All of which raises important questions: Are grocery bills too high? Is the business competitive enough? And what, if anything, can anyone do to make them more competitive?

9 thoughts on “You’re overpaying for groceries, but here’s what you can do about it now

  1. Please, please, please go back to a single page for each article. It is really annoying to have extra clicks to see the whole thing.

  2. Are groceries too expensive is a relative question.
    If I make $20 million a year, they’re cheap.
    If I make $300/week, they’re out of sight expensive.

  3. I’m glad the FTC is keeping large mergers chains with a lot of overlap on a short leash, but it IS true that the grocery industry generally runs on very tight net margins. (Markups over the raw cost of the goods look high, but there’s an immense amount of labor, spoilage, facilities, promotional expense, etc. involved.) There isn’t anybody minting money there. In many stores, the only departments to make much in the way of profit are Deli/Bakery, Drug/Cosmetics, along with the departments where space is leased out and vendor-serviced. (Non-fresh bakery, Snack foods, Soda, and Beer/Wine) Produce, Dairy, and Meat have high shrinkage due to spoilage, and Grocery (non-perishable foods) is not particularly high margin to begin with.

  4. Near my house are two grocery stores. One is Giant, that has a gas station on site with the lowest prices around, plus offers gas savings from buying groceries. the other doesn’t. Guess which one is significantly more crowded.

  5. After January 20, the FTC may no longer exist or, if it’s still there, blocking mergers will not be on the agenda. Consumers in the United States are about to find out what pure, unregulated capitalism looks like.

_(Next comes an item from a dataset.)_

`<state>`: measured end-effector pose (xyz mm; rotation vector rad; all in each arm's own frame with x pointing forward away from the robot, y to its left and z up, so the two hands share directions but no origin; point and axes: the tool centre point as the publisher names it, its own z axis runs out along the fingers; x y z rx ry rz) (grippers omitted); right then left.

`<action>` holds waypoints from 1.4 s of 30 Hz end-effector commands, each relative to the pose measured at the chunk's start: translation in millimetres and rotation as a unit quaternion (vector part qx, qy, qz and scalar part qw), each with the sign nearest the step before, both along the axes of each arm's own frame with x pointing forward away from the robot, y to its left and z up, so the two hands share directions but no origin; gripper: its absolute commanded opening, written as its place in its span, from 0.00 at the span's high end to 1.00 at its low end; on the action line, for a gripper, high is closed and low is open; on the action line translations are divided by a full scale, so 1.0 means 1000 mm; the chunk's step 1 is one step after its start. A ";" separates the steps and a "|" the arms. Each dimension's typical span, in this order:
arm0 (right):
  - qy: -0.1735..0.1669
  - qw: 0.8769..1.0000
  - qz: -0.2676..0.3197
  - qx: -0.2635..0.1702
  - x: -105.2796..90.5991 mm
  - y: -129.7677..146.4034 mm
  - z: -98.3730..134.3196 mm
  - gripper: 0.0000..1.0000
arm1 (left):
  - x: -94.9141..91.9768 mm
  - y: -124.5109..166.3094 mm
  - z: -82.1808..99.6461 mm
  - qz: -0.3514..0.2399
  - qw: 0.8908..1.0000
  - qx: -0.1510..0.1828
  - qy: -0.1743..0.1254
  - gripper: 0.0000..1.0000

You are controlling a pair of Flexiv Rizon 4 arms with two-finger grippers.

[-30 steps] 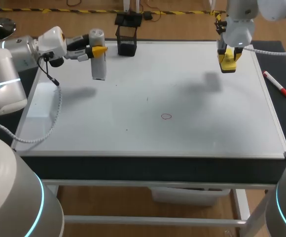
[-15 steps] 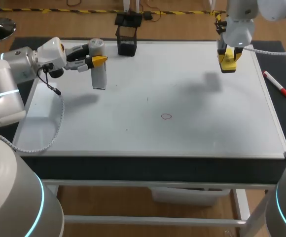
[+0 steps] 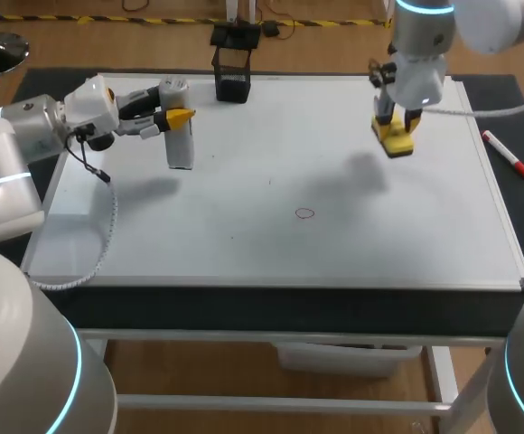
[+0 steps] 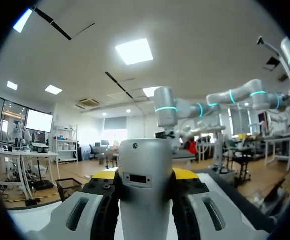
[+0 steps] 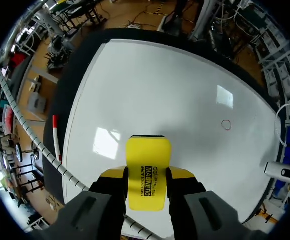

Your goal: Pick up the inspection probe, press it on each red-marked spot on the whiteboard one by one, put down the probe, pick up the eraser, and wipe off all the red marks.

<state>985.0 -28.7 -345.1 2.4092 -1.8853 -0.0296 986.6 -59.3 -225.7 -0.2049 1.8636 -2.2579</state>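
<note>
A grey cylindrical inspection probe (image 3: 179,127) hangs upright over the whiteboard's (image 3: 271,262) far left part, and my left gripper (image 3: 173,116) is shut on it. In the left wrist view the probe (image 4: 145,190) fills the space between the yellow-tipped fingers (image 4: 105,176). A yellow eraser (image 3: 395,136) is held above the board's far right by my right gripper (image 3: 394,125), which is shut on it. The right wrist view shows the eraser (image 5: 147,172) between the fingers, high over the whiteboard (image 5: 150,85). One small red circle mark (image 3: 304,213) lies near the board's middle, also seen as a red ring (image 5: 226,125) ahead of the eraser.
A black holder (image 3: 232,77) stands at the board's far edge, left of centre. A red-capped marker (image 3: 506,153) lies on the dark table surface to the right of the board. A white coiled cable (image 3: 104,221) hangs from my left arm over the board's left side.
My right gripper has carried the eraser left and toward the board's middle. My left gripper with the probe has shifted slightly left and nearer.
</note>
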 end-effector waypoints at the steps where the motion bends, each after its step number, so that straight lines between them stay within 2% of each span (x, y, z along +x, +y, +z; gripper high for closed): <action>1: -0.034 0.999 0.019 0.012 -0.041 0.005 0.005 1.00 | -0.001 0.000 0.000 0.002 1.000 -0.001 -0.001 1.00; 4: -0.037 0.998 0.041 0.017 -0.057 0.016 0.008 1.00 | -0.001 0.000 0.000 0.002 1.000 -0.001 -0.001 1.00; 8: -0.042 0.998 0.050 0.017 -0.062 0.022 0.009 1.00 | -0.001 0.000 0.000 0.002 1.000 -0.001 -0.001 1.00; 12: -0.042 0.998 0.050 0.012 -0.057 0.023 0.006 1.00 | -0.007 -0.007 0.001 -0.001 1.000 -0.010 -0.002 1.00; 19: -0.041 0.999 0.031 -0.014 -0.036 0.014 -0.001 1.00 | -0.028 -0.040 0.003 -0.045 0.999 -0.019 -0.012 1.00; 30: -0.041 0.999 0.031 -0.014 -0.036 0.014 -0.001 1.00 | -0.050 -0.079 0.013 -0.102 0.994 -0.034 -0.022 1.00; 42: -0.041 0.999 0.031 -0.014 -0.036 0.014 -0.001 1.00 | -0.063 -0.109 0.018 -0.150 0.988 -0.044 -0.020 1.00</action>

  6. If you have the means to stock up at sales, and can buy low and seasonal, groceries aren’t too bad, but for people living week to week, who can only buy that week’s food and/or like out of season produce, groceries can be very expensive. Also, groceries are expensive at mini-marts in poor parts of cities, and cheaper at places like Aldi’s way out in suburbia.

  7. Where I live (B.C. Canada), we have a choice of Safeway, Costco, Save-On-Foods, Walmart, No Frills, Superstore & other smaller markets, to purchase our groceries. A few of these stores ‘price match’, so to save money, I collect all of their flyers, make my list & go to Superstore.
    They will match all prices, have the lowest gas prices,( with loyalty card), all cashiers are open on weekends, & they have an excellent loyalty program, which provides cash for future grocery & pharmacy purchases. None of these stores is more than a 5 or 10 minute drive away, so competition is very healthy here.

  8. I shop at Whole Foods so food shopping is expensive for me, but I’m okay with it. I like the experience, and the yoga pants/ponytail moms.